(TASK PROMPT):
Return the listing below exactly as it stands. Pictures stay out.

(COLLECTED MATERIAL):

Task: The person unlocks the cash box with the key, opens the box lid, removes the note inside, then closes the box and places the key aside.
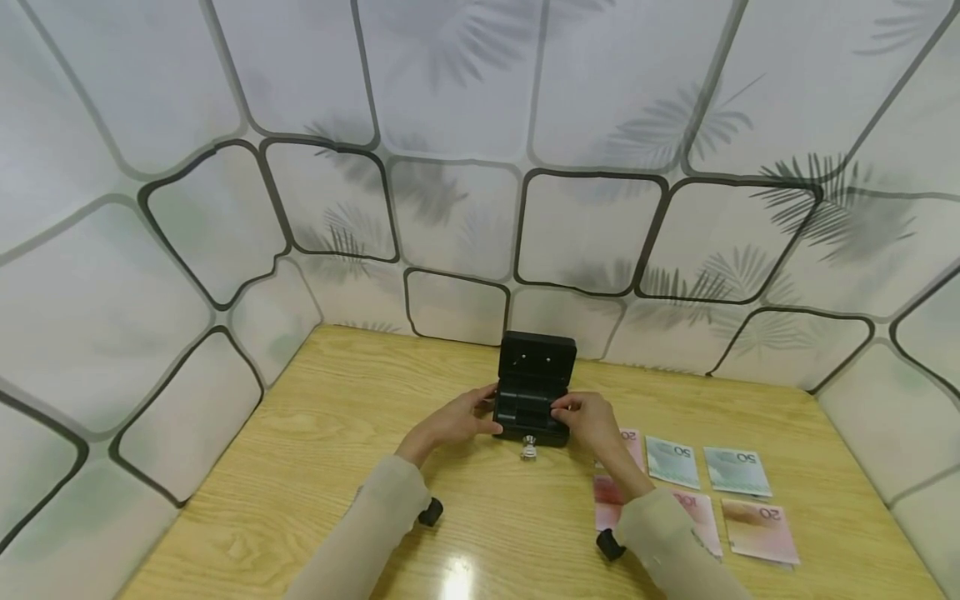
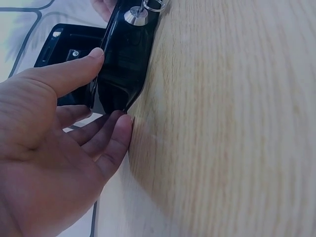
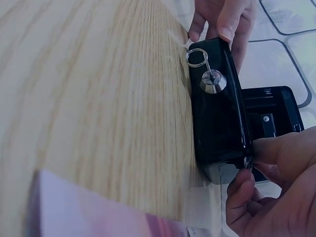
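A small black cash box (image 1: 528,414) stands at the middle of the wooden table (image 1: 315,467), its lid (image 1: 537,357) tipped up and back. A key with a ring (image 1: 528,447) sits in the front lock (image 3: 213,81). My left hand (image 1: 483,417) holds the box's left end, thumb on the top rim and fingers against the side (image 2: 111,89). At the right end, my right hand (image 1: 566,414) pinches the front corner of the rim between thumb and forefinger (image 3: 249,165). The box's inside is mostly hidden.
Several banknotes lie flat to the right of the box: two green 50s (image 1: 672,461) (image 1: 737,471) and pink notes (image 1: 759,529) nearer me, one partly under my right sleeve (image 1: 675,542). Patterned wall panels (image 1: 450,208) close in the table at back and sides.
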Demonstrator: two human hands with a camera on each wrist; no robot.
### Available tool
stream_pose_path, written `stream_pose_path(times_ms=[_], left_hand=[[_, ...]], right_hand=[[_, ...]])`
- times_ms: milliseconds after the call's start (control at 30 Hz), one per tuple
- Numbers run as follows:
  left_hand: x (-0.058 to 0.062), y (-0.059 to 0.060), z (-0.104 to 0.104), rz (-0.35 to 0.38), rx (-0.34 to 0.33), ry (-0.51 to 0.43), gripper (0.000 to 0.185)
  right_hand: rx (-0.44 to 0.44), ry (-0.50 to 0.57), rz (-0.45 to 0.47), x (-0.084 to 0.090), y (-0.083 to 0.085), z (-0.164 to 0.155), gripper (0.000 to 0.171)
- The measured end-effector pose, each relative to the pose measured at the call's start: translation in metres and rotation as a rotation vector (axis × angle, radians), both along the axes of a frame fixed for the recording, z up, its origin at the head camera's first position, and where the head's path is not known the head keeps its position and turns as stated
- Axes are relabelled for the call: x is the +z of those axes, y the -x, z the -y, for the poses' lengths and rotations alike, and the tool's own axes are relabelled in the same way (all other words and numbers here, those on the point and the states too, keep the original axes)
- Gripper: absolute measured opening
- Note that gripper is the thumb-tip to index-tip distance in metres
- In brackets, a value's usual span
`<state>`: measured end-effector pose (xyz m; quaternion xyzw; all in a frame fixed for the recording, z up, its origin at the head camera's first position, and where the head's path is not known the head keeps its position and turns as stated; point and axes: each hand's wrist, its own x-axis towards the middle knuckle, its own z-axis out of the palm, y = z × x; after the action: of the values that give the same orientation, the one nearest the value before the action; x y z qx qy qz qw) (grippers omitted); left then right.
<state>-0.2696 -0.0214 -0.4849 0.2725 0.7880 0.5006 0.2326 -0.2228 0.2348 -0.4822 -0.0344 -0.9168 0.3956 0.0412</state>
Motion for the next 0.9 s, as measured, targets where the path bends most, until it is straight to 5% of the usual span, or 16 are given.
stream_pose_path(times_ms=[400, 700, 900], left_hand=[[0.002, 0.000, 0.000, -0.011, -0.007, 0.009, 0.077], [0.005, 0.004, 0.004, 0.017, 0.057, 0.018, 0.069], [0.017, 0.011, 0.001, -0.026, 0.148, -0.019, 0.065]], right_hand=[[0.019, 0.029, -0.003, 0.003, -0.001, -0.003, 0.009], [-0.072, 0.277, 0.069, 0.015, 0.002, -0.009, 0.035], [-0.122, 0.410, 0.104, 0.025, 0.005, -0.015, 0.052]])
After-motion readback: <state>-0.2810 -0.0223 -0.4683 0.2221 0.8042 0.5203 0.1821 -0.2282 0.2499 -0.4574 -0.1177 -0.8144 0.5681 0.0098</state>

(SOLUTION FOR THIS PROBLEM):
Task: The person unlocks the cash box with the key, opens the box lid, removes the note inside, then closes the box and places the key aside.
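A small black cash box (image 1: 528,414) stands at the middle of the wooden table (image 1: 315,467), its lid (image 1: 537,357) tipped up and back. A key with a ring (image 1: 528,447) sits in the front lock (image 3: 213,81). My left hand (image 1: 483,417) holds the box's left end, thumb on the top rim and fingers against the side (image 2: 111,89). At the right end, my right hand (image 1: 566,414) pinches the front corner of the rim between thumb and forefinger (image 3: 249,165). The box's inside is mostly hidden.
Several banknotes lie flat to the right of the box: two green 50s (image 1: 672,461) (image 1: 737,471) and pink notes (image 1: 759,529) nearer me, one partly under my right sleeve (image 1: 675,542). Patterned wall panels (image 1: 450,208) close in the table at back and sides.
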Demonstrator: two human hands with a camera on each wrist; no robot.
### Available tool
stream_pose_path, written `stream_pose_path(times_ms=[_], left_hand=[[_, ...]], right_hand=[[_, ...]])`
- times_ms: milliseconds after the call's start (control at 30 Hz), one per tuple
- Numbers run as follows:
  left_hand: x (-0.058 to 0.062), y (-0.059 to 0.060), z (-0.104 to 0.104), rz (-0.35 to 0.38), rx (-0.34 to 0.33), ry (-0.51 to 0.43), gripper (0.000 to 0.185)
  right_hand: rx (-0.44 to 0.44), ry (-0.50 to 0.57), rz (-0.45 to 0.47), x (-0.084 to 0.090), y (-0.083 to 0.085), z (-0.164 to 0.155), gripper (0.000 to 0.171)
- The measured end-effector pose, each relative to the pose measured at the call's start: translation in metres and rotation as a rotation vector (axis × angle, radians), both along the axes of a frame fixed for the recording, z up, its origin at the head camera's first position, and where the head's path is not known the head keeps its position and turns as stated
- Axes are relabelled for the call: x is the +z of those axes, y the -x, z the -y, for the poses' lengths and rotations alike, and the tool's own axes are relabelled in the same way (all other words and numbers here, those on the point and the states too, keep the original axes)
- Gripper: absolute measured opening
- Note that gripper is the thumb-tip to index-tip distance in metres
- In brackets, a value's usual span
`<state>`: measured end-effector pose (xyz m; quaternion xyzw; all in a frame fixed for the recording, z up, its origin at the head camera's first position, and where the head's path is not known the head keeps its position and turns as stated; point and axes: each hand's wrist, its own x-axis towards the middle knuckle, its own z-axis out of the palm, y = z × x; after the action: of the values that give the same orientation, the one nearest the value before the action; x y z qx qy qz qw) (grippers omitted); left then right.
<state>-0.2696 -0.0214 -0.4849 0.2725 0.7880 0.5006 0.2326 -0.2228 0.2348 -0.4822 -0.0344 -0.9168 0.3956 0.0412</state>
Motion for the next 0.9 s, as measured, targets where the path bends most, until it is straight to 5% of the usual span, or 16 are given.
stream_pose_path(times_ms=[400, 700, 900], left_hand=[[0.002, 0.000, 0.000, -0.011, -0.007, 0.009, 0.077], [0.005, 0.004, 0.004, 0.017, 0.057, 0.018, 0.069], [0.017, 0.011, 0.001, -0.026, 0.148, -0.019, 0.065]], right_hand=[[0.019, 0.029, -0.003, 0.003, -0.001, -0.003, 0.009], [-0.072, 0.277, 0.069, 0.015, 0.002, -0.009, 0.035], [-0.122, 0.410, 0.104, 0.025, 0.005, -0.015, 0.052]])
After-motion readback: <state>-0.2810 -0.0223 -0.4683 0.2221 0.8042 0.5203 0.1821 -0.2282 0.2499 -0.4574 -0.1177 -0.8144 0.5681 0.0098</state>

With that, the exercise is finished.